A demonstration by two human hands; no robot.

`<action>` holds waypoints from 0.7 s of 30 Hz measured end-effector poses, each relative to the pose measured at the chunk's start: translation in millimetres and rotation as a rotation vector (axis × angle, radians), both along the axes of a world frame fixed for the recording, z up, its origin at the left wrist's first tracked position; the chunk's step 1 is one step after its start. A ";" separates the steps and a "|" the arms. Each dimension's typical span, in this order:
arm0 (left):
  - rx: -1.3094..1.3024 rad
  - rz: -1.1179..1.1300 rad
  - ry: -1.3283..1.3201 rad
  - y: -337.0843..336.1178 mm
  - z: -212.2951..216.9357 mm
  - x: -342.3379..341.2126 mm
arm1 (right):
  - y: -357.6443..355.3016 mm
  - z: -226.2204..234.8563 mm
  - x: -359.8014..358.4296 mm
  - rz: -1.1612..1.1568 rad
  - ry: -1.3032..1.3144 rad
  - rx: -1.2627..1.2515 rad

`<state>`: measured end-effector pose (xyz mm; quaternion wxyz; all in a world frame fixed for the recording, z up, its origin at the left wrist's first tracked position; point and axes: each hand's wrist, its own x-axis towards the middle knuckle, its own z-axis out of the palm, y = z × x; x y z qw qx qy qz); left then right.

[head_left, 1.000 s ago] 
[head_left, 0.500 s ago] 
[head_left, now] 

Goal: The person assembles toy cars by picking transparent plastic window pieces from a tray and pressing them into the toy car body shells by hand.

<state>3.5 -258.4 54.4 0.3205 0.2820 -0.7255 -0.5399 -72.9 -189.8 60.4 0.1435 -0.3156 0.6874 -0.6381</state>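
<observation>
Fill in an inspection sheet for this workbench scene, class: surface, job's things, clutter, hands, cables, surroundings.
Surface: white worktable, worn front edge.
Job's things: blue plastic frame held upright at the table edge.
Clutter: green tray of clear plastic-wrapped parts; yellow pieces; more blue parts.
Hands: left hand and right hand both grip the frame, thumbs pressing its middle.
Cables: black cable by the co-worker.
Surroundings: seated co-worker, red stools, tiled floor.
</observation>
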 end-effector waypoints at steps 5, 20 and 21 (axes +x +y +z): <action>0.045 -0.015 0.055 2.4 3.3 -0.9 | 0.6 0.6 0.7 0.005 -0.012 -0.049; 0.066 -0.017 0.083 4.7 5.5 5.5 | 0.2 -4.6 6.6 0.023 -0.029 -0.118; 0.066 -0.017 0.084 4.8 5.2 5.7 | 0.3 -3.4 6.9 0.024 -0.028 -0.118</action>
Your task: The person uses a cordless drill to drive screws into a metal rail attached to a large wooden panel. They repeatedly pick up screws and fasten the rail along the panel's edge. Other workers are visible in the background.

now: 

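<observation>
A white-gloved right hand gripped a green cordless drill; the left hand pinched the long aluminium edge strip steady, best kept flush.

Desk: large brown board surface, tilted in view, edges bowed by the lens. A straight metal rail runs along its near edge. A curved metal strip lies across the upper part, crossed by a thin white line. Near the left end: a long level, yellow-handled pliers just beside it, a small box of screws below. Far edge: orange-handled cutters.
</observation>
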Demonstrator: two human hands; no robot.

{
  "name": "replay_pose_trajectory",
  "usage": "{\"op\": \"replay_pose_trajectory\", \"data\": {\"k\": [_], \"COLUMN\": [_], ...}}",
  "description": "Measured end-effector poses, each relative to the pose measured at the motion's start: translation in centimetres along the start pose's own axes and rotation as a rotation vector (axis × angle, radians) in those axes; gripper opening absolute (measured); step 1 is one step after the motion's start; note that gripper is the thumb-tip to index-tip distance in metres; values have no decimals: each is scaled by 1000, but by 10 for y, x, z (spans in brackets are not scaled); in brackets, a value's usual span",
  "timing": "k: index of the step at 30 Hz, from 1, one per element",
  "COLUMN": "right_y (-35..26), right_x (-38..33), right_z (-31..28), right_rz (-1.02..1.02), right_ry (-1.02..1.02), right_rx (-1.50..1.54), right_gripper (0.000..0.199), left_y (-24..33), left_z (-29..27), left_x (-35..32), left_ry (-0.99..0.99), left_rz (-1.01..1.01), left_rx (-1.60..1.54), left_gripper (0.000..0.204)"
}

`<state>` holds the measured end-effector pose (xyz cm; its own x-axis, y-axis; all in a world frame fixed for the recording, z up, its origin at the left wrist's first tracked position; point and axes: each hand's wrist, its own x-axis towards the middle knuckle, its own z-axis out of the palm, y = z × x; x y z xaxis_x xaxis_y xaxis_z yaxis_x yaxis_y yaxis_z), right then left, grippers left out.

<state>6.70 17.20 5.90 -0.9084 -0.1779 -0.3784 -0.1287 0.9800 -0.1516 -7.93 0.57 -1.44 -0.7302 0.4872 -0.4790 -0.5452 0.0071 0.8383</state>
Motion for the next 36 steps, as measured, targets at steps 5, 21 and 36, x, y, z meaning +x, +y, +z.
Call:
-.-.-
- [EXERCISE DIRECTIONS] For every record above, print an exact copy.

- [EXERCISE RESULT]
A demonstration by two human hands; no robot.

`<action>` holds waypoints from 0.7 s of 30 Hz measured end-effector poses, each relative to the pose measured at the chunk's start: translation in millimetres and rotation as a rotation vector (axis × angle, radians), both along the axes of a world frame fixed for the recording, z up, its origin at the left wrist's first tracked position; the chunk's step 1 is one step after its start. A ";" separates the steps and a "|" the arms. Each dimension's typical span, in this order:
arm0 (left):
  - rx: -1.3094..1.3024 rad
  - rz: -1.1179..1.1300 rad
  - ry: -1.3283..1.3201 rad
  - y: -337.0843..336.1178 mm
  - z: -212.2951..216.9357 mm
  - x: -342.3379..341.2126 mm
arm1 (right):
  - y: -357.6443..355.3016 mm
  - z: -226.2204..234.8563 mm
  - x: -359.8014..358.4296 mm
  - rz: -1.1612..1.1568 rad
  - ry: -1.3032..1.3144 rad
  - rx: -1.2627..1.2515 rad

`<state>`: measured end-effector pose (xyz mm; quaternion wxyz; all in a world frame fixed for the recording, z up, its origin at the left wrist's first tracked position; point and axes: each hand's wrist, its own x-axis towards the middle knuckle, its own z-axis out of the palm, y = z × x; x y z qw qx qy qz); left then right.

[head_left, 1.000 s ago] 
[head_left, 0.500 s ago] 
[head_left, now] 

Goal: The person assembles toy cars by picking transparent plastic window pieces from a tray and pressing them into the toy car body shells by hand.

<state>3.5 -258.4 54.4 0.3205 0.2820 -0.7255 -0.5399 -72.9 -189.8 60.4 0.1435 -0.3156 0.6874 -0.6381</state>
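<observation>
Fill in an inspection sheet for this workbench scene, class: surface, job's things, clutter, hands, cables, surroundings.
Surface: white worktable, worn front edge.
Job's things: blue plastic frame held upright at the table edge.
Clutter: green tray of clear plastic-wrapped parts; yellow pieces; more blue parts.
Hands: left hand and right hand both grip the frame, thumbs pressing its middle.
Cables: black cable by the co-worker.
Surroundings: seated co-worker, red stools, tiled floor.
</observation>
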 end-effector waypoints at steps 5, 20 and 21 (axes +x +y +z): <action>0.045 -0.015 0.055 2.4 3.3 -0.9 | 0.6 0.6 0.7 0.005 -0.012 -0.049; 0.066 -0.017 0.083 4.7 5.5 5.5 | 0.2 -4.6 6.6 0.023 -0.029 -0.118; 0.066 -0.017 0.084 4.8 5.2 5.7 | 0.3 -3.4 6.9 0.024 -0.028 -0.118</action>
Your task: The person uses a cordless drill to drive screws into a metal rail attached to a large wooden panel. They repeatedly pick up screws and fasten the rail along the panel's edge. Other workers are visible in the background.

now: 

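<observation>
A white-gloved right hand gripped a green cordless drill; the left hand pinched the long aluminium edge strip steady, best kept flush.

Desk: large brown board surface, tilted in view, edges bowed by the lens. A straight metal rail runs along its near edge. A curved metal strip lies across the upper part, crossed by a thin white line. Near the left end: a long level, yellow-handled pliers just beside it, a small box of screws below. Far edge: orange-handled cutters.
</observation>
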Demonstrator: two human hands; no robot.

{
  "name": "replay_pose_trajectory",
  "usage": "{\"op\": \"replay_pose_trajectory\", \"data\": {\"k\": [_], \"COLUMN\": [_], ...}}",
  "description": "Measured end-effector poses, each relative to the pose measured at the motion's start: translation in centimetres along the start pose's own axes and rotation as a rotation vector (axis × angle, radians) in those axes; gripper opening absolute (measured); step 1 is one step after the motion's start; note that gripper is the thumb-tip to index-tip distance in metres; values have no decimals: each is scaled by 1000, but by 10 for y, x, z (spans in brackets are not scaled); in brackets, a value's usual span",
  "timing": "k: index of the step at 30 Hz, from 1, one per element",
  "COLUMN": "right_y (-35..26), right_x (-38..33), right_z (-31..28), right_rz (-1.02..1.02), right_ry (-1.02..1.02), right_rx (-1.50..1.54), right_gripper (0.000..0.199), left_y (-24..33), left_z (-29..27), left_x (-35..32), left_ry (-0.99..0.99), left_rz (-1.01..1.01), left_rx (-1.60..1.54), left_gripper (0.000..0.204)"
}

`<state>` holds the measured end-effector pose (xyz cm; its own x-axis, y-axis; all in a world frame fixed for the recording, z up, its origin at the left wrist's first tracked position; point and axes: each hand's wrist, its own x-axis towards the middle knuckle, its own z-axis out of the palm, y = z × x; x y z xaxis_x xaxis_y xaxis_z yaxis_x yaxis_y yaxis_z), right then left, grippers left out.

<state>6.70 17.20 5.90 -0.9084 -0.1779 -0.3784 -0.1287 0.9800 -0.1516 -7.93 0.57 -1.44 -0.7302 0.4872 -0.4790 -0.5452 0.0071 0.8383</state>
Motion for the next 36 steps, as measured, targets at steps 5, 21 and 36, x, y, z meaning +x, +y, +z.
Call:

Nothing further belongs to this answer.